Assignment - The entries that follow should be written out exactly.

Dataset records -
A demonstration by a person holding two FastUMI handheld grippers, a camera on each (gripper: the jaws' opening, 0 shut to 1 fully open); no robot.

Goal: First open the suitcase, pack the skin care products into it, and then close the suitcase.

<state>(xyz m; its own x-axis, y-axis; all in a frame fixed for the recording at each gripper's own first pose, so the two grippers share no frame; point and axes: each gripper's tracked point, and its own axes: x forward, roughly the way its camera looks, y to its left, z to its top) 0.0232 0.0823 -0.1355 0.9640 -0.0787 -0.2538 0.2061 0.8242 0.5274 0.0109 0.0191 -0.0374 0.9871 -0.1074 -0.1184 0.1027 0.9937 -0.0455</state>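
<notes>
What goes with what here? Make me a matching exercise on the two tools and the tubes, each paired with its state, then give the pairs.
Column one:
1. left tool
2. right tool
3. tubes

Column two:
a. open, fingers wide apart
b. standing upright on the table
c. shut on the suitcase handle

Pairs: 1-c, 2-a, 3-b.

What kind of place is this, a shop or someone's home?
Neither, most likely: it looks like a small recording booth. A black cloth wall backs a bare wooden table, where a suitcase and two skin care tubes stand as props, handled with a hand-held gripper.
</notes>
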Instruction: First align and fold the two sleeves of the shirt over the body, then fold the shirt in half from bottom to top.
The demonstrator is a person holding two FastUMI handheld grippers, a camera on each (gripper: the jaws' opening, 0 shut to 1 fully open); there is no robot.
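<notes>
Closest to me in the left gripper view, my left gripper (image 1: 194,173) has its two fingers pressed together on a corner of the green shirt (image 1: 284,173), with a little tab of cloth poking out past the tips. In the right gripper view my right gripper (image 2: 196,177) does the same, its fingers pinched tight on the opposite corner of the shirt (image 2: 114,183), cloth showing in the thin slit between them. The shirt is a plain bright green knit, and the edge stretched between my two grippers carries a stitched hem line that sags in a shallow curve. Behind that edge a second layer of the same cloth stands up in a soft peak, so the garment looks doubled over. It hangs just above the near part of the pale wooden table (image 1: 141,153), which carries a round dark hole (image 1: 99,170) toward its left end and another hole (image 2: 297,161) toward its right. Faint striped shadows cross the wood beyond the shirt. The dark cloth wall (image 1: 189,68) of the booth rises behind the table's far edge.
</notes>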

Solution to this problem -
A demonstration by a person holding two FastUMI handheld grippers, a camera on each (gripper: the jaws' opening, 0 shut to 1 fully open); no robot.

Goal: First open the suitcase, pack the skin care products into it, and then close the suitcase.

<state>(xyz m; its own x-axis, y-axis; all in a frame fixed for the recording at each gripper's own first pose, so the two grippers share no frame; point and axes: each gripper's tracked point, and its own axes: x forward, roughly the way its camera looks, y to its left, z to its top) 0.0232 0.0823 -0.1355 0.9640 -0.0787 -0.2538 0.2061 0.8242 0.5274 0.0109 0.0191 -0.0374 0.9871 -0.1074 -0.1184 0.1027 0.9937 -0.0455</state>
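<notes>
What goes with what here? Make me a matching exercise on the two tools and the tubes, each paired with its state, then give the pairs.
Column one:
1. left tool
2. right tool
3. tubes

Column two:
a. open, fingers wide apart
b. standing upright on the table
c. shut on the suitcase handle

Pairs: 1-c, 2-a, 3-b.

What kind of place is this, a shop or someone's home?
Neither, most likely: it looks like a small recording booth. A black cloth wall backs a bare wooden table, where a suitcase and two skin care tubes stand as props, handled with a hand-held gripper.
</notes>
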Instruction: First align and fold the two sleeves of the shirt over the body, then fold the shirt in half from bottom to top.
The demonstrator is a person holding two FastUMI handheld grippers, a camera on each (gripper: the jaws' opening, 0 shut to 1 fully open); there is no robot.
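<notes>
Closest to me in the left gripper view, my left gripper (image 1: 194,173) has its two fingers pressed together on a corner of the green shirt (image 1: 284,173), with a little tab of cloth poking out past the tips. In the right gripper view my right gripper (image 2: 196,177) does the same, its fingers pinched tight on the opposite corner of the shirt (image 2: 114,183), cloth showing in the thin slit between them. The shirt is a plain bright green knit, and the edge stretched between my two grippers carries a stitched hem line that sags in a shallow curve. Behind that edge a second layer of the same cloth stands up in a soft peak, so the garment looks doubled over. It hangs just above the near part of the pale wooden table (image 1: 141,153), which carries a round dark hole (image 1: 99,170) toward its left end and another hole (image 2: 297,161) toward its right. Faint striped shadows cross the wood beyond the shirt. The dark cloth wall (image 1: 189,68) of the booth rises behind the table's far edge.
</notes>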

The answer is complete.